[Work task] Restate word for word the lines of the records below, starting at the line that contains "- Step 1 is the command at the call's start" and ending at the line that contains "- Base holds", with both of those lines included and nothing else.

[Record excerpts]
▶

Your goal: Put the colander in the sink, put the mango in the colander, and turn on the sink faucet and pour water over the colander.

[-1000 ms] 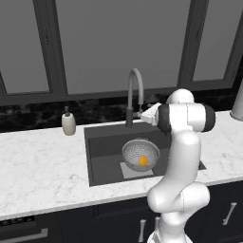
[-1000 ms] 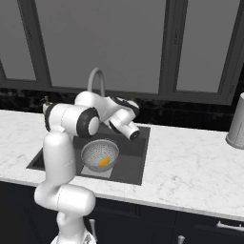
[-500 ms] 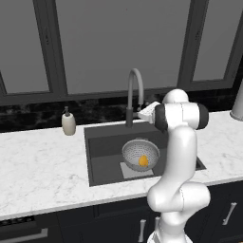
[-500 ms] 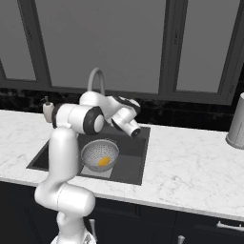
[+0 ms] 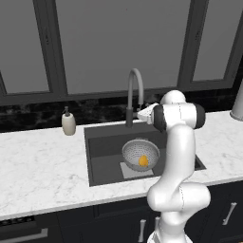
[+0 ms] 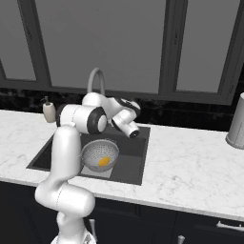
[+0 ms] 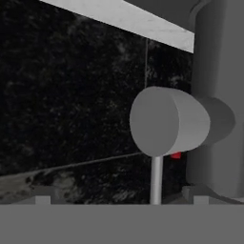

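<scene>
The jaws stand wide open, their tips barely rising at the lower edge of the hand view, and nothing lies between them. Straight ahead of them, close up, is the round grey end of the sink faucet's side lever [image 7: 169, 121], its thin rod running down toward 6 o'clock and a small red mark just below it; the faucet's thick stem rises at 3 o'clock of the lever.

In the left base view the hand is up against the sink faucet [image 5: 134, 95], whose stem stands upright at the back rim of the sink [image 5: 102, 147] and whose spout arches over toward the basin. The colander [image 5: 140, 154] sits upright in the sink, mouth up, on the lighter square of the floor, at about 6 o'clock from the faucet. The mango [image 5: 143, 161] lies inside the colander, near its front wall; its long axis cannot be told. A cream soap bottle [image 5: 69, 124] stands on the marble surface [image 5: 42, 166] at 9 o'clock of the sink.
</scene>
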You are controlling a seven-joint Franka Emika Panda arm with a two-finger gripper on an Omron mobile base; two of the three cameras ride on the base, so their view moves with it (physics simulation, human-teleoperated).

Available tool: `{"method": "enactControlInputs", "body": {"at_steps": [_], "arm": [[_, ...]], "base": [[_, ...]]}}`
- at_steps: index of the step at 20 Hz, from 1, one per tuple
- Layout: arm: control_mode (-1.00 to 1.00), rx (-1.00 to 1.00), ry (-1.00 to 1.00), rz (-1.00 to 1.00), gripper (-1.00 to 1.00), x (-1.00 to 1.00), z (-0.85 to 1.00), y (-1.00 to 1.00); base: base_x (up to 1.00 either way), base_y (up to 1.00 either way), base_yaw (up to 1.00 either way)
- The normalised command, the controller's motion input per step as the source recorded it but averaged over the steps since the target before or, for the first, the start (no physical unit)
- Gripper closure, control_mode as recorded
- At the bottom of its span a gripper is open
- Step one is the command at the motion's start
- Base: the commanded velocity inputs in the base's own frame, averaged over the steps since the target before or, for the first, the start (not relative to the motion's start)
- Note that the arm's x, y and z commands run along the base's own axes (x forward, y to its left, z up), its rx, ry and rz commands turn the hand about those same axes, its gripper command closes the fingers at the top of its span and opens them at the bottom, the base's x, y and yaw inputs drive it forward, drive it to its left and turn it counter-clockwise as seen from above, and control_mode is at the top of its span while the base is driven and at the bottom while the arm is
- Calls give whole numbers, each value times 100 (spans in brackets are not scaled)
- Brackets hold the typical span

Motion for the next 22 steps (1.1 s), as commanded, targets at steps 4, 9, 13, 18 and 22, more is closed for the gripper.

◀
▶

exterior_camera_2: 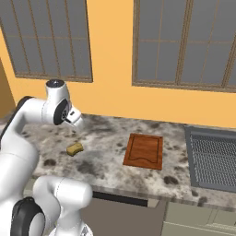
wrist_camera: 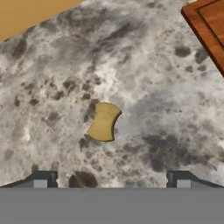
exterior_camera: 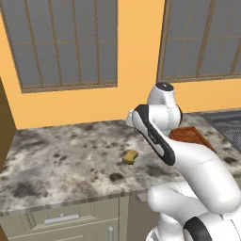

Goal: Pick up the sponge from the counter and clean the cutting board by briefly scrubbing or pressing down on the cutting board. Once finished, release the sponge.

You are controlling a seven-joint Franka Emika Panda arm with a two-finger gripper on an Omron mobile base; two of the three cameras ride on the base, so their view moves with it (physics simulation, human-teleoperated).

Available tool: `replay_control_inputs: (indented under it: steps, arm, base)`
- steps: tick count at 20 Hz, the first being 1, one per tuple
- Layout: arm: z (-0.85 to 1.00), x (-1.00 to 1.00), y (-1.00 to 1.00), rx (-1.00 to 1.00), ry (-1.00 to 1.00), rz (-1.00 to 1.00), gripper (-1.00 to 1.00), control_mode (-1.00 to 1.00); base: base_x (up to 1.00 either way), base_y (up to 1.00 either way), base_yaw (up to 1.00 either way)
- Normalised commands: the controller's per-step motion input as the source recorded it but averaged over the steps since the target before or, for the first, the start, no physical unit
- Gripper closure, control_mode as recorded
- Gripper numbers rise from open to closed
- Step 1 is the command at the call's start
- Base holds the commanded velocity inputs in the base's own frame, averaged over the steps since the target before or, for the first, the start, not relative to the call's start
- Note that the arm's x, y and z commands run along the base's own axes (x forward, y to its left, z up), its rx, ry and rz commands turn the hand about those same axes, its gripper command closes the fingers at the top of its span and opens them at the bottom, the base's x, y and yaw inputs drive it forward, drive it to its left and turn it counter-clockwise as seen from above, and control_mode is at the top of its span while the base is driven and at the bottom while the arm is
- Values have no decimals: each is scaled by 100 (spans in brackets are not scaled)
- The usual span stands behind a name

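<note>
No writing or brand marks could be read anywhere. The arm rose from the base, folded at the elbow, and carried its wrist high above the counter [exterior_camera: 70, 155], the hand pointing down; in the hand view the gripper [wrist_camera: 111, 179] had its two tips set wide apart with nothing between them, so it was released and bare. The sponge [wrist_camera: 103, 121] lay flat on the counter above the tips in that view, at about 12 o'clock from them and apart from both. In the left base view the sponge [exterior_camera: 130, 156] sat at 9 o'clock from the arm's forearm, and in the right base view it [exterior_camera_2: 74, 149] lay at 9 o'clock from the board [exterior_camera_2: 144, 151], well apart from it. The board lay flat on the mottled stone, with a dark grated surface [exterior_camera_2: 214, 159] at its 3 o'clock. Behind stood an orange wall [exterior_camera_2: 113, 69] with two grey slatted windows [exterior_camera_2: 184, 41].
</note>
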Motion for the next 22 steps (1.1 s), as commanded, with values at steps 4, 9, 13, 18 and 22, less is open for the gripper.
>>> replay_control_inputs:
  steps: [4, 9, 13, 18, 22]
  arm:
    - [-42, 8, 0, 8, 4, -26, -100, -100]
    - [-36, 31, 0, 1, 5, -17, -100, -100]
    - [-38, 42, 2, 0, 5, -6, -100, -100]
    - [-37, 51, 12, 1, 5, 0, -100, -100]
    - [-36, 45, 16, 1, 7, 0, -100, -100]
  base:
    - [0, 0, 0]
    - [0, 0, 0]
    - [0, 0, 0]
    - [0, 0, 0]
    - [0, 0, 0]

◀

[Result]
- Step 1 is the command at the call's start
- Base holds the commanded velocity inputs in the base's own frame, averaged over the steps since the target before or, for the first, the start, not relative to the call's start

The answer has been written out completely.